Does your IPASS transponder successfully get tolls deducted if it sits on your dashboard as you pass through the toll booth?

Or does it only work if it's velcroed to your windshield?

I've always kept my transponder out of sight and hold it to the windshield as I pass through the toll booth. Guess I don't want it pilfered if I leave it on the glass. I want to know if just leaving it on the dash as I go through the toll booth works just as well.

Any stories out there? :thinking:


----------



## LukeA (Jul 21, 2008)

Leaving it in a cupholder works too. I have a friend who didn't know he had one in the car because his dad put it in the console under the radio. He went through the combo lane and tried to pay the toll with change, but the attendant waved him through.

The speed limit is only there to make sure you don't hit the booths. The system functions at speeds upwards of 70mph, and is much more resilient than some would have you believe.


----------



## RyanA (Jul 21, 2008)

They probably want it on the window in case there is some sort of malfunction with the unit.
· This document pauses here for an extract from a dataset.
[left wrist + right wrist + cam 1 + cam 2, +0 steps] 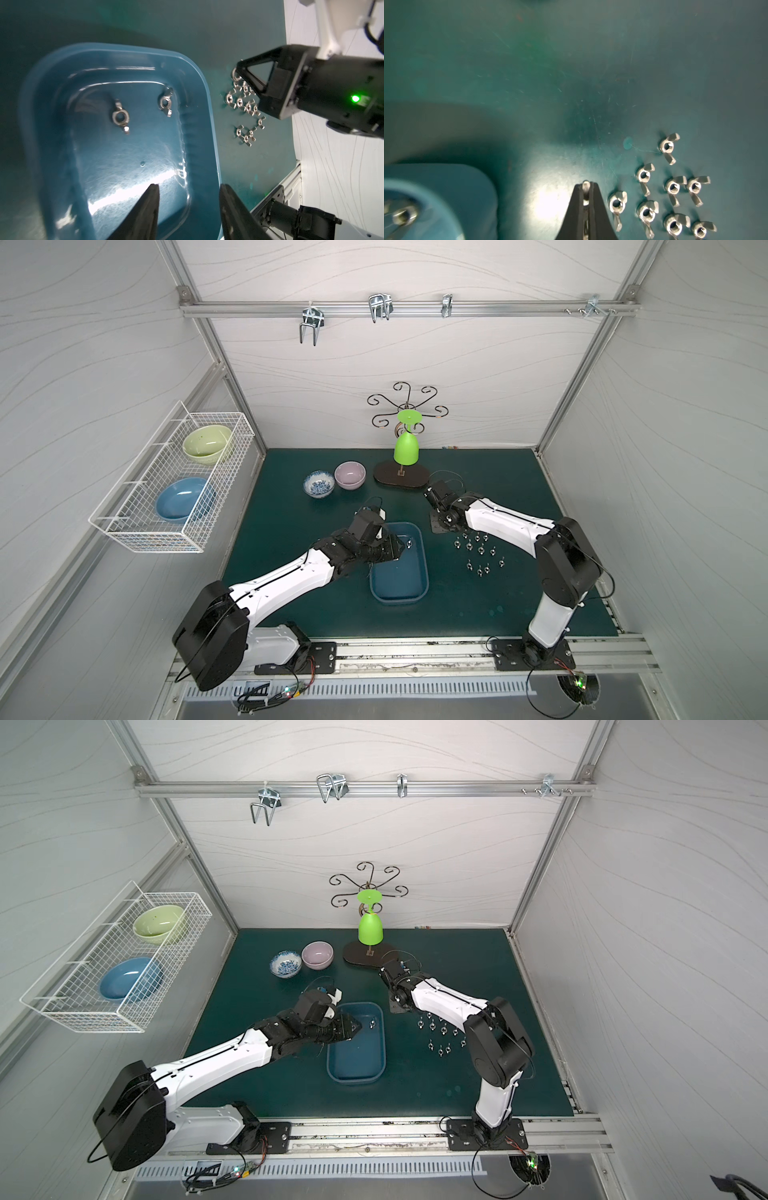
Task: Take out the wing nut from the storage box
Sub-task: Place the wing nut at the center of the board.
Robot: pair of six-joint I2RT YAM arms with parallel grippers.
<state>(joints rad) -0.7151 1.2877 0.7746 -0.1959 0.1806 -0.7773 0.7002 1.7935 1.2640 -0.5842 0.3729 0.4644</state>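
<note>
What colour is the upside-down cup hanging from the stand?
Bright green. The cup shows best in a top view.

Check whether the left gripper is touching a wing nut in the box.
Apart. Left wrist view: bare storage box floor separates left gripper from both wing nuts.

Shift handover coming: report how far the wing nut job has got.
Done: a cluster of nuts lies on the mat beside the box. In hand: the right tool is shut on a nut over the mat; the left tool hangs open over the box. Left: two nuts in the box.
</note>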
That way they will at least know that you have a transponder when they snap the plates (depending on camera angle). I dunno, that seems like the most logical reason.


----------



## gadget_lover (Jul 22, 2008)

Mine (a FastPass) lives in the glove box. I pull it out as I near the toll booth, and set it on the dash. A small 1 inch velcro circle keeps it in place till I get around to putting it away again.

Some transponders are good for 40 mph, others for 70. It depends on the antennas as well as the transponder.

Daniel


----------



## prof (Jul 23, 2008)

When we used these, they included a special bag that blocked transmission so that you could pass without using the transponder, if necessary.


----------



## IcantC (Jul 24, 2008)

I have an Ipass mounted on windshield but it cant be seen due to the tint on top. As long as the car is registered, you should not receive a violation notice.

You could velcro or rubberband it to the visor and flip down when approaching tollway?

BTW I have had mine since 04/05 and never been stolen .


----------